DESCRIPTION OF THE TASK: Scan the listing below for the word "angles" and copy every line that has it.

EXTRACTED ENTRIES:
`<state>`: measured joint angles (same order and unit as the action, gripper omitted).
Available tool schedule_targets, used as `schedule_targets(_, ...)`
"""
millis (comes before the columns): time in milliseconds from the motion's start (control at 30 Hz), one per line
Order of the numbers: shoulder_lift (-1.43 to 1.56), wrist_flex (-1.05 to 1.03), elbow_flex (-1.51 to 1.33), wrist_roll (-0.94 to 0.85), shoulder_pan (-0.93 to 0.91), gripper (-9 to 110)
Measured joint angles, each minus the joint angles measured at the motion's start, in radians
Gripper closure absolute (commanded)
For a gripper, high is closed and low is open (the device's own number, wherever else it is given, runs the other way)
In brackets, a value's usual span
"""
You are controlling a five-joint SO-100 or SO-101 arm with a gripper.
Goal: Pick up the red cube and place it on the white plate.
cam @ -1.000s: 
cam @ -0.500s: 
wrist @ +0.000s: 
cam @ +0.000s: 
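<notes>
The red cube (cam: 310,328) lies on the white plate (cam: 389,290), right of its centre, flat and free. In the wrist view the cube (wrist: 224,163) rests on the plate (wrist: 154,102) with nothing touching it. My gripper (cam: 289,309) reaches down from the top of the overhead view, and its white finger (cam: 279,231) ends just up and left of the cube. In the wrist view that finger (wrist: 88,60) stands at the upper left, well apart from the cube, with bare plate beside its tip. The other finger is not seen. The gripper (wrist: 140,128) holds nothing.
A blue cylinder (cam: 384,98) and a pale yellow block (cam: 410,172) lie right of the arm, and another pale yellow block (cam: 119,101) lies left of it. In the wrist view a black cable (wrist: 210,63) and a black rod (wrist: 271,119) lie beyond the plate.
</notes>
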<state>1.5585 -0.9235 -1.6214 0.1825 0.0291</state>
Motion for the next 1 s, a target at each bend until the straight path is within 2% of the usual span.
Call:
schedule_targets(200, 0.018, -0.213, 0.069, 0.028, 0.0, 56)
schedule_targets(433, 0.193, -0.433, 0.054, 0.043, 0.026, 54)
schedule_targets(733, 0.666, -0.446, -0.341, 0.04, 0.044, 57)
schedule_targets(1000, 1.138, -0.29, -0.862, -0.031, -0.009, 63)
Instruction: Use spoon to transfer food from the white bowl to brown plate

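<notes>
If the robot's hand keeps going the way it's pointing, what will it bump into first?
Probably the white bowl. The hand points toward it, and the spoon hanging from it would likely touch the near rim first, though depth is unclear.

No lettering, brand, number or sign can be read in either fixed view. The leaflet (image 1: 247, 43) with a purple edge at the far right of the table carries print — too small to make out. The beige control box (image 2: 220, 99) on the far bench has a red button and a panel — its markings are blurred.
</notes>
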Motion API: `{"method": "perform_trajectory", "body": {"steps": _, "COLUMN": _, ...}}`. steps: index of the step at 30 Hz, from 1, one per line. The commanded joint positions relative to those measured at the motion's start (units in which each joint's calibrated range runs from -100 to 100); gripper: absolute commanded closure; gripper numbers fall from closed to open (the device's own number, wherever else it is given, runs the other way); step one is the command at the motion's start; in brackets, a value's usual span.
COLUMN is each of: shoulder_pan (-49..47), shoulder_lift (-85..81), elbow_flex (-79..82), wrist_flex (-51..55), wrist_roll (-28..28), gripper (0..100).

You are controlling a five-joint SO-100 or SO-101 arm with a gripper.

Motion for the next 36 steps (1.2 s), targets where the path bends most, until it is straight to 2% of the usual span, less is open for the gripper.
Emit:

SOLUTION TO THIS EXERCISE:
`<state>`: measured joint angles (same order and unit as the action, gripper omitted).
Measured joint angles, each minus the joint angles measured at the motion's start, in radians

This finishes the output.